Research Shows Differences
These insights are backed by a comprehensive study published this summer by Danish researchers who compared a real dog to a Paro robotic pet and a toy animal. The researchers’ results show that in the first six weeks, participants responded and communicated most with the real dog and the robotic Paro, but over time, the probability and duration of talking to and about the animals remained constant only with the live dog.
Hal Herzog, a professor emeritus of psychology at Western Carolina University, wrote in Psychology Today that many studies on animal-assisted interventions in nursing homes are methodologically weak and have produced inconsistent results. But he feels the Danish study was important in demonstrating the benefits of a real pet versus a robotic or toy pet.

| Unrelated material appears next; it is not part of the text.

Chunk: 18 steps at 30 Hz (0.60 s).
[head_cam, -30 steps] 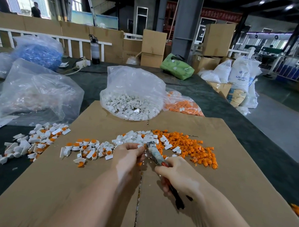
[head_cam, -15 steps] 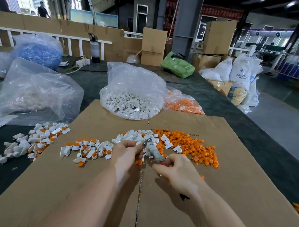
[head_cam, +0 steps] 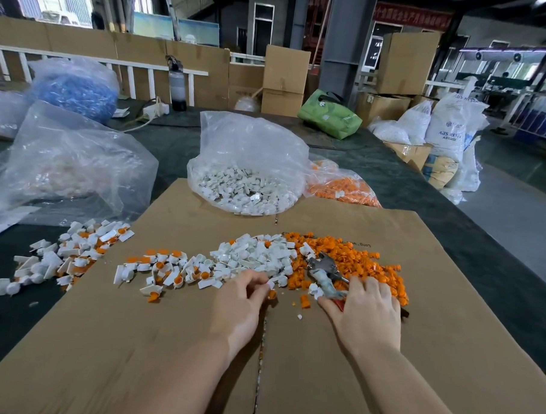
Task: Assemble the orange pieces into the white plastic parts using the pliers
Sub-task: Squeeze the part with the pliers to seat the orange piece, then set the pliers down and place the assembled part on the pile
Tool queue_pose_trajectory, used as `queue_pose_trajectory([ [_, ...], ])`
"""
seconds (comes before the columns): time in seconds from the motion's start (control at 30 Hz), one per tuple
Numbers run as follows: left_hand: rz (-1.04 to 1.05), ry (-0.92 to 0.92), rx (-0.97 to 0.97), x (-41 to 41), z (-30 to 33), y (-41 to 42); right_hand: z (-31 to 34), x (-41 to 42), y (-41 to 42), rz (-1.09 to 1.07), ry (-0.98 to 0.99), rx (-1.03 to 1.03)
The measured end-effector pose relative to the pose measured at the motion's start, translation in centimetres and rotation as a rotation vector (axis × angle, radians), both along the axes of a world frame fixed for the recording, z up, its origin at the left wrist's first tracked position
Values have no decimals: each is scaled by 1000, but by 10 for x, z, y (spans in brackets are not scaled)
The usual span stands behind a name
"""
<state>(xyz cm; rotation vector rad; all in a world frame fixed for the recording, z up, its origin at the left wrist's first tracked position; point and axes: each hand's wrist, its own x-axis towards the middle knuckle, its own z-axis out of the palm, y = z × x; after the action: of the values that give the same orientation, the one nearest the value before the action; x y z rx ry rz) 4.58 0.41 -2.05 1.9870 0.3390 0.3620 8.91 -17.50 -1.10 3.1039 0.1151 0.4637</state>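
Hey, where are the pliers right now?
In the head view the pliers lie on the cardboard sheet, right of centre, at the near edge of the orange pieces, with the right hand over their handles.

Factory or warehouse floor: stacked cardboard boxes [head_cam: 285, 77], a steel column [head_cam: 347, 44], white resin sacks [head_cam: 447, 133], a red banner [head_cam: 411, 14] overhead, machinery at the far right. The worktop [head_cam: 422, 194] carries bulk bags of white plastic parts [head_cam: 244, 190] and orange pieces [head_cam: 344, 189].
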Motion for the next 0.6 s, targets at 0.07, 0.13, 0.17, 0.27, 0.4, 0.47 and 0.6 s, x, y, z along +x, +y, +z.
queue_pose_trajectory([
  [0.07,-11,-7,13,1,-2,1,3,-5,6,94,-168,58],
  [0.13,-30,-7,47,1,-3,0,-2,-9,15,300,-339,234],
  [0.17,-40,-13,75,2,-3,0,-3,-11,22,425,-335,313],
  [0.27,-79,-26,106,1,-2,0,-7,-19,36,691,-233,451],
  [0.4,-115,-19,8,-5,0,1,-10,-22,43,667,-216,546],
  [0.47,-151,-22,-24,-9,0,0,-9,-22,45,647,-209,579],
  [0.6,-184,-62,76,-9,-1,-4,-8,-25,44,649,-178,620],
])
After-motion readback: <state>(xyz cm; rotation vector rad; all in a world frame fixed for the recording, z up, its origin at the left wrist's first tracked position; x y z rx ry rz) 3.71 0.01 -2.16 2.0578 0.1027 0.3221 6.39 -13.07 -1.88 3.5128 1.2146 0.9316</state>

Silverado has numerous anecdotal stories of its residents benefiting from the animals in its communities. A woman in its Texas community often attempted to rise and leave her wheelchair, putting her at risk for falls. After a cat was introduced to her, she sat quietly for hours stroking and brushing the animal in her lap. A Silverado resident in its Chicagoland community had high anxiety after every meal until she started having post-meal conversations with Michelangelo the turtle. (The residency manager had recently installed his own turtle tank near the dining room.) The staff has reported that when the woman starts to talk to the turtle, it swims over to her and seems to wave at her in recognition.

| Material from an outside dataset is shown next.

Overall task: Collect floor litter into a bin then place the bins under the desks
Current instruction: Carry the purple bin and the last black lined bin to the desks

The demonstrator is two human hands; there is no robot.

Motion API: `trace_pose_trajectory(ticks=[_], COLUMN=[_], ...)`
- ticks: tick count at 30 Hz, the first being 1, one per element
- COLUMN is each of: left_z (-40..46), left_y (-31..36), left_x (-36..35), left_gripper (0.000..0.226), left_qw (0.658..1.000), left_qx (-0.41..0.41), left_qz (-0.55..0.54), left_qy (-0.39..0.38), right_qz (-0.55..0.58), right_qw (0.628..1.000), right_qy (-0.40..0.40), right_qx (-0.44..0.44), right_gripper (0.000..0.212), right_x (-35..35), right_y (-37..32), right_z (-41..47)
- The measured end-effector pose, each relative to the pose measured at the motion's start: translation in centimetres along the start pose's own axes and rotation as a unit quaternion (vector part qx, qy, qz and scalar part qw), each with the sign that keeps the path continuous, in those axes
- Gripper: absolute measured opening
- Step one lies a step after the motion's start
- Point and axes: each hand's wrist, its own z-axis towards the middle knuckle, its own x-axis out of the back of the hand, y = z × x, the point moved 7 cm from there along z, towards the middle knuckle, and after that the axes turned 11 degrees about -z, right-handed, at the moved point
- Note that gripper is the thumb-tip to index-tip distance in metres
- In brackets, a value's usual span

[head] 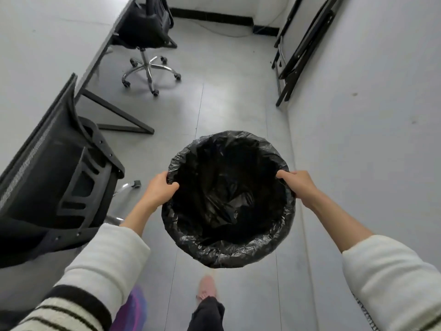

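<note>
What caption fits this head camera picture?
Both hands, left hand and right hand, hold a black-lined bin above the floor.

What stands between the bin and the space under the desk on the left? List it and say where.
Both hands, left and right, grip the bin by its rim. The near office chair stands between the bin and the desk. Further ahead, the floor beside the desk's black leg frame looks open before the second chair.

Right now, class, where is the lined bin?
In the head view, the bin is centre-frame above the floor, held at its rim by the left hand and right hand.
</note>
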Motion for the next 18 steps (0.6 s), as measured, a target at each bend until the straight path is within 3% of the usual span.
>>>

While the older adults benefit from the pets, the care — feeding, grooming, walking, etc. — is handled by Silverado staff.
Interaction with Humans Is Key
Zelinski believes that for the older adult to have a therapeutic benefit, stimulation from the pet who provides some novelty is helpful. But just having pets may not always be enough. The ability to have the pet spur conversation and interaction with others is a component of what some studies believe is most valuable to the individual.
“Supplementing pet interactions — whether real or robotic — with human interaction is also important,” Zelinski said.
While animal-assisted therapy has been around in some form or another since the 1700s, the age of robotics is here and may be our future glimpse into “man’s best friend.”
“It might sound surreal for us to have robotic or virtual pets, but it could be totally normal for the next generation,” Jean-Loup Rault, professor at the University of Melbourne in Australia, told the technology publication, Mashable.
Note to readers: As I write this article, I have my new 10-week old puppy sleeping on my feet — so I can confirm cartoonist Charles Schulz’s assertion that “Happiness is a warm puppy.”